Saturday, August 10, 2019
Car Cemetery (Fernando Arrabal, 1983)
Saturday, August 3, 2019
Craig's Wife (Dorothy Arzner, 1936)
Dorothy Arzner’s Craig’s Wife is a potent, expertly (albeit melodramatically) condensed account of a woman’s unraveling, full of finely observed detail and broader social implication. John Boles’ Walter Craig lives almost solely for his wife Harriet, blind (to a perhaps somewhat improbable extent) to what everyone else sees as her calculating materialism and alienating coldness: when an elderly aunt finally lets fly with the truth, he initially can’t see it, but subsequent events involving a police investigation and a vague threat of scandal drive the point home, and thus bring everything down. Rosalind Russell doesn’t hold back on establishing Harriet’s unpleasantness, smugly setting out her philosophy of manipulation and dominance in an early scene, dismissing her younger niece’s arguments for romantic love: the film captures her obsessive observation and calculation, her eyes perpetually prowling over every inch of her domain, computing the implications of every small intrusion. But the film also acknowledges that the threat is real, that women (including Harriet’s own mother) are abandoned all the time when the men move on from them (the police-related subplot establishes that a woman who attempts to exercise the same self-determination as a man may pay with her life) and that for all her excesses, Harriet’s behaviour represents a rational (even if in this case misplayed) response to a stacked deck of a society.
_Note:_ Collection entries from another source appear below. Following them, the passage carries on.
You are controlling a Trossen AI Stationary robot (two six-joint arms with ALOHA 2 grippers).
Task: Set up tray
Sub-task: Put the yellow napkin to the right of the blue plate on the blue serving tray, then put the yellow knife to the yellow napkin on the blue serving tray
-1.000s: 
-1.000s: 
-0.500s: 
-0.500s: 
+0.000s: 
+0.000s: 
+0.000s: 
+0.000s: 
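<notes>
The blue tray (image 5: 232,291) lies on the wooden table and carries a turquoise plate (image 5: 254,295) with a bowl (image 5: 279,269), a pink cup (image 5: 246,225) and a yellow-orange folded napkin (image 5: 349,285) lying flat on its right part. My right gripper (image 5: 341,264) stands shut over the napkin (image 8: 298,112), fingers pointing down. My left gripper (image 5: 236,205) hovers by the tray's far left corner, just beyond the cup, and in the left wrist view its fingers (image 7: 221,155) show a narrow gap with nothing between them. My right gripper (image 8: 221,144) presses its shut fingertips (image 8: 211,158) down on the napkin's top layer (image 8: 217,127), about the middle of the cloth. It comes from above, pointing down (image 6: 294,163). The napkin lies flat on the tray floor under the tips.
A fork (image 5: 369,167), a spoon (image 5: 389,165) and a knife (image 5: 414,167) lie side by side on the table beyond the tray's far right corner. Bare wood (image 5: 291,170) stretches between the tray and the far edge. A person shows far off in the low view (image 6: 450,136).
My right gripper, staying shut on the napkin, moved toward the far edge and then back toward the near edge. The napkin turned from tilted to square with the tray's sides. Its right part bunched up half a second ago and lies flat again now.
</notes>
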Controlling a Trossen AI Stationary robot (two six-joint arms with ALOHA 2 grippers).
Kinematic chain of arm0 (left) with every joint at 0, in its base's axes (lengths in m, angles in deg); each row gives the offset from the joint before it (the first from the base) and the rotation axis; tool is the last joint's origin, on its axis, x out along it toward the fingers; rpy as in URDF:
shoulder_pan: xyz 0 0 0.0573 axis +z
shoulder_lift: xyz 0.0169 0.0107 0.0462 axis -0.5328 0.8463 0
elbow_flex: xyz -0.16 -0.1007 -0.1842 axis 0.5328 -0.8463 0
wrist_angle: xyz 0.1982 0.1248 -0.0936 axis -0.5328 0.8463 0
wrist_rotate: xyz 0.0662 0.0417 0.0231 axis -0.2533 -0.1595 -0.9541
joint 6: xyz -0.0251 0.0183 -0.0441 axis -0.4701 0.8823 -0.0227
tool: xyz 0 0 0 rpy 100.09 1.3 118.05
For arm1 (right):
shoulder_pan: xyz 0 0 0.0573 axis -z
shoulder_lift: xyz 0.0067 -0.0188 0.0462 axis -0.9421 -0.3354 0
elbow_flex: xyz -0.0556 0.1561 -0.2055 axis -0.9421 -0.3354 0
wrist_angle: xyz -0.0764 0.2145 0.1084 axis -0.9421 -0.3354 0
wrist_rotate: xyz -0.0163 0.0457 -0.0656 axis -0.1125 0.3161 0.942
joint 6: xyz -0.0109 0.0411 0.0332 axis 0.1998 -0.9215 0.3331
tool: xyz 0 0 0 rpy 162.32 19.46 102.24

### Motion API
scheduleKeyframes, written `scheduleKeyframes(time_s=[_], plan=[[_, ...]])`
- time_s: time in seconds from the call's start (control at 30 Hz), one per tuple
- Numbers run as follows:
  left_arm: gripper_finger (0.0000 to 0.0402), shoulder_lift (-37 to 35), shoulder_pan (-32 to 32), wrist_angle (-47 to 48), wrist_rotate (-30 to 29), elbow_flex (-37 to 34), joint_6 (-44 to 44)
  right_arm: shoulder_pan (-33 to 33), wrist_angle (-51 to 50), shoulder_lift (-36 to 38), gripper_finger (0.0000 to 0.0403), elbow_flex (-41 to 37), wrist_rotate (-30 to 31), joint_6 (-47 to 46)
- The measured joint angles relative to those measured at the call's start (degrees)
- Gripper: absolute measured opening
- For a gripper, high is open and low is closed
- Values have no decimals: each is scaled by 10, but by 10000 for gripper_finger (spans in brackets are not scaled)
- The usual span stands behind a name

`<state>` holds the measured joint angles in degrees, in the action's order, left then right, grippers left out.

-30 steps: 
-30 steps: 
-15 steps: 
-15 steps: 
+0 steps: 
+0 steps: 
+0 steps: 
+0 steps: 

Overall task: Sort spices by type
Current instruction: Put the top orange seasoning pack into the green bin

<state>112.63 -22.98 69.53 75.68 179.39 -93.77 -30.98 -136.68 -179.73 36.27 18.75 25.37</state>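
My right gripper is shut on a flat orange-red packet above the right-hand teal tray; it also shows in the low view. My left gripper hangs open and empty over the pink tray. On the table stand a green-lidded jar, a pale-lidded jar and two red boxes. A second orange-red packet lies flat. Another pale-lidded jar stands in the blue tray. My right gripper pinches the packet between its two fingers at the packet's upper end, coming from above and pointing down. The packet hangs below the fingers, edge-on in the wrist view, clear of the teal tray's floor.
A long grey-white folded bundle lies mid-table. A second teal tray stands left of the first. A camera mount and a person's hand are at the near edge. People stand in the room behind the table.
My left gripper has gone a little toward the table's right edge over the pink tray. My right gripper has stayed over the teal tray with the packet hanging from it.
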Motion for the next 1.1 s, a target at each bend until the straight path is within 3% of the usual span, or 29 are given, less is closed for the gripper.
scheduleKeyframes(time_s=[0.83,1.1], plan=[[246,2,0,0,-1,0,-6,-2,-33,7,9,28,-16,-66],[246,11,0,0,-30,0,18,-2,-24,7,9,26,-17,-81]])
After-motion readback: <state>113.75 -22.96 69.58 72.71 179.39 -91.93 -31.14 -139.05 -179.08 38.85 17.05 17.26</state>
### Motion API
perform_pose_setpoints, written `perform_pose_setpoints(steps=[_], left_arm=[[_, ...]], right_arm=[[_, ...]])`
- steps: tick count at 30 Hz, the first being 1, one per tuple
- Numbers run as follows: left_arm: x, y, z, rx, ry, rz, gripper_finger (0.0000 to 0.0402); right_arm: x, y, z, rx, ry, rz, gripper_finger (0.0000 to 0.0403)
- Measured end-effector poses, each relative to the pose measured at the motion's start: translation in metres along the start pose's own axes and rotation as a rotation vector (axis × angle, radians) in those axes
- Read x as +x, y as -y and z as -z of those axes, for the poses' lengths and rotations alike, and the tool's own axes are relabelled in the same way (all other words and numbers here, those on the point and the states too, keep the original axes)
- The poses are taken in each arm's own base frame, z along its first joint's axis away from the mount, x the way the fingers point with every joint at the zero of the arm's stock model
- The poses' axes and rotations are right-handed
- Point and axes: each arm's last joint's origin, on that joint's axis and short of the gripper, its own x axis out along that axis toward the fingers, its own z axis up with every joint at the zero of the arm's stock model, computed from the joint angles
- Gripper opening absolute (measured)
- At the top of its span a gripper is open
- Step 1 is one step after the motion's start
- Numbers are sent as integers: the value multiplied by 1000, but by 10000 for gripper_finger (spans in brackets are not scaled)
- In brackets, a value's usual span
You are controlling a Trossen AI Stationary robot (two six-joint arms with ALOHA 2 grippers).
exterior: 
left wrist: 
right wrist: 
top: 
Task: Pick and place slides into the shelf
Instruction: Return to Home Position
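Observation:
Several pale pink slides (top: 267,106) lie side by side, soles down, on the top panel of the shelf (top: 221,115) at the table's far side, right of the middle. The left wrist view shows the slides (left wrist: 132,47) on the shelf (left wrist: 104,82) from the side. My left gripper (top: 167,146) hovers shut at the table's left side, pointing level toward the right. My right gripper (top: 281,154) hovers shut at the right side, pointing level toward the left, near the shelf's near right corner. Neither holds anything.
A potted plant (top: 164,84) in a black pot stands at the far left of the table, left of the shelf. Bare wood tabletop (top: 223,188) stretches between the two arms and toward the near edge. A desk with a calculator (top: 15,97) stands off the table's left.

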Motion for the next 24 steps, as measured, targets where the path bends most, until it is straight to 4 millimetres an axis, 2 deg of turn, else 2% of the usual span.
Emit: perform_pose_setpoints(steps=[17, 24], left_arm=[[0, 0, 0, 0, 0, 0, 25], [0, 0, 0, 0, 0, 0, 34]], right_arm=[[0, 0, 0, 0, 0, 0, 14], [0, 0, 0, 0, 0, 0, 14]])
Harriet’s miscalculations cost her dearly, abandoned by everyone around her, even down to the servants, fulfilling the film’s closing maxim that those who live to themselves are generally left to themselves. Arzner’s magnificent handling of the final scene renders the previously showcase-like home suddenly overwhelming and unnatural, and Russell’s final close-up carries a sense of searching for divine intervention as she starts to realize her isolation, and therefore, perhaps (and depending on the viewer’s own social critique), a possibility of renewal.